- Collected material -
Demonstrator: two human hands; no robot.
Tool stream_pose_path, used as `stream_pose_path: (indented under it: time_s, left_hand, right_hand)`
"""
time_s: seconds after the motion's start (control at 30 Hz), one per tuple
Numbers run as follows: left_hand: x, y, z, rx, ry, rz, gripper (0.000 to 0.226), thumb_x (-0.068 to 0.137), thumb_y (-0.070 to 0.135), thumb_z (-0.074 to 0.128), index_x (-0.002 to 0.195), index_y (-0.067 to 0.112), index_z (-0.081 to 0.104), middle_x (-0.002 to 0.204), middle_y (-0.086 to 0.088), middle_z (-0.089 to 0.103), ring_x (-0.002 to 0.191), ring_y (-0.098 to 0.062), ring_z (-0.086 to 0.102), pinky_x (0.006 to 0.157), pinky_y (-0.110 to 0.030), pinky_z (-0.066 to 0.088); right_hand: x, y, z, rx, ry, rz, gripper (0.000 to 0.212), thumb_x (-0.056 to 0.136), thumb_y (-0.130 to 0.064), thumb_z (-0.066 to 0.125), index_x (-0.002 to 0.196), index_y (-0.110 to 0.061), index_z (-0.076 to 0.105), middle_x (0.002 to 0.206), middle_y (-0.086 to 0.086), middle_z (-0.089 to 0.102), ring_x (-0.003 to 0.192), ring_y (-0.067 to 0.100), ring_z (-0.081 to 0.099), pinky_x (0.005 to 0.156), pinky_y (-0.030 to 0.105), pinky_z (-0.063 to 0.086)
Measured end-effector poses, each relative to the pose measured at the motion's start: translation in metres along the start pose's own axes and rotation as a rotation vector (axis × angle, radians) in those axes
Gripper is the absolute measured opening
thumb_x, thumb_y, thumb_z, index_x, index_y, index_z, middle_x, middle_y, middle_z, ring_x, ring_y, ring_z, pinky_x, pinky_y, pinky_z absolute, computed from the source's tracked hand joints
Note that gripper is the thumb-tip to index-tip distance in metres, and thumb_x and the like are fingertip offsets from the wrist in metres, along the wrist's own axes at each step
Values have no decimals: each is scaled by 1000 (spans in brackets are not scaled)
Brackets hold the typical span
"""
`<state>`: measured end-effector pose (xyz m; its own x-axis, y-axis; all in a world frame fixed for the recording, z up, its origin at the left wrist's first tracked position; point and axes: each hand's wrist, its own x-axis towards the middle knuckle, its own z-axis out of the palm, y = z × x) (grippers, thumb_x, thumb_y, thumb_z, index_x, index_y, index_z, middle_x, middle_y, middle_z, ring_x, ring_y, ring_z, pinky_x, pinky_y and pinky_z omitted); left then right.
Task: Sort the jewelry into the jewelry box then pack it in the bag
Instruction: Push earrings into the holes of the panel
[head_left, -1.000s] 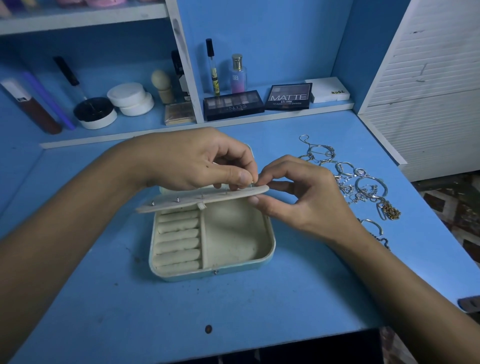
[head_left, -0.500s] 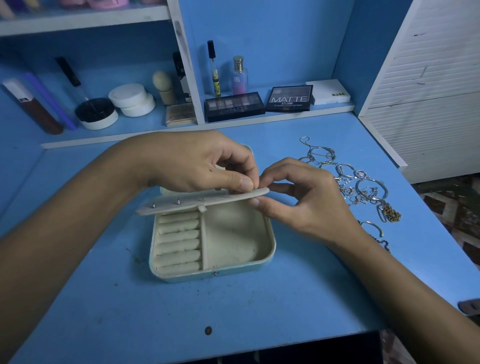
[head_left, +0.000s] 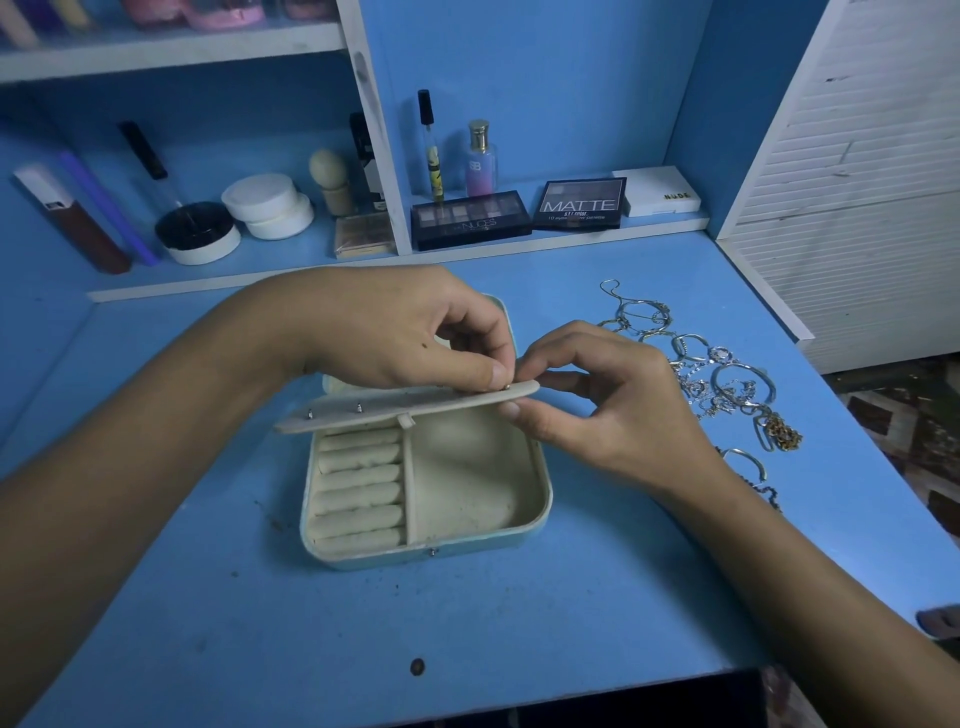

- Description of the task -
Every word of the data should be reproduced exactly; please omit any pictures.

- Answer section -
Demonstrator: two human hands; no robot.
Tool stream_pose_path, used as `stream_pose_path: (indented under it: time_s, left_hand, right_hand)`
"""
time_s: seconds after the motion's start (control at 30 Hz), one per tuple
Numbers run as follows: left_hand: x, y, z, rx, ry, rz, gripper (0.000 to 0.226), thumb_x (-0.068 to 0.137), thumb_y (-0.070 to 0.135), thumb_z (-0.074 to 0.128), index_x (-0.002 to 0.195), index_y (-0.067 to 0.112), index_z (-0.081 to 0.104), middle_x (-0.002 to 0.204), middle_y (-0.086 to 0.088), middle_z (-0.089 to 0.103), ring_x (-0.002 to 0.191), ring_y (-0.098 to 0.062), ring_z (-0.086 to 0.102), pinky_x (0.006 to 0.157), pinky_y (-0.110 to 0.030), pinky_z (-0.066 to 0.088); right_hand: x, y, z, rx, ry, rz, gripper (0.000 to 0.212), thumb_x (-0.056 to 0.136), thumb_y (-0.130 to 0.064), thumb_z (-0.066 to 0.125), index_x (-0.002 to 0.196), index_y (-0.110 to 0.061), index_z (-0.076 to 0.105), middle_x (0.002 to 0.206), middle_y (-0.086 to 0.086), middle_z (-0.089 to 0.102), ring_x (-0.003 to 0.192), ring_y (-0.067 to 0.100), ring_z (-0.081 to 0.099), pinky_x (0.005 to 0.156), pinky_y (-0.030 to 0.105), pinky_z (-0.063 to 0.086)
Measured end-effector poses, each relative to the pose measured at the motion's start: translation in metres along the start pose's own axes and rotation as a rotation vector (axis × angle, radians) in those axes
Gripper is the absolute measured opening
thumb_x, thumb_y, thumb_z, index_x, index_y, index_z, middle_x, middle_y, middle_z, ring_x, ring_y, ring_z, pinky_x, pinky_y, pinky_z absolute, computed from the source's tracked hand joints
Note that gripper is the thumb-tip to index-tip distance in metres, and thumb_x and the like are fingertip offsets from the wrist in metres, along the wrist's own axes at each step
Values have no decimals: each is scaled by 1000 (spans in brackets are not scaled)
Brackets hold the typical span
"""
`<state>`: measured end-effector pose (xyz m; its own x-axis, y-axis; all in a world frame fixed for the recording, z up, its origin at the left wrist's first tracked position; point and axes: each hand's wrist, its own x-axis towards the middle knuckle, its own z-axis out of the palm, y = z × x) (grippers, thumb_x, thumb_y, thumb_z, index_x, index_y, index_z, middle_x, middle_y, middle_z, ring_x, ring_y, ring_z, pinky_x, pinky_y and pinky_z omitted); left then right.
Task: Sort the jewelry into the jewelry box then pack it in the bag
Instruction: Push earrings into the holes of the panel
[head_left, -1.000s] 
[head_left, -0.500s] 
[head_left, +0.000s] 

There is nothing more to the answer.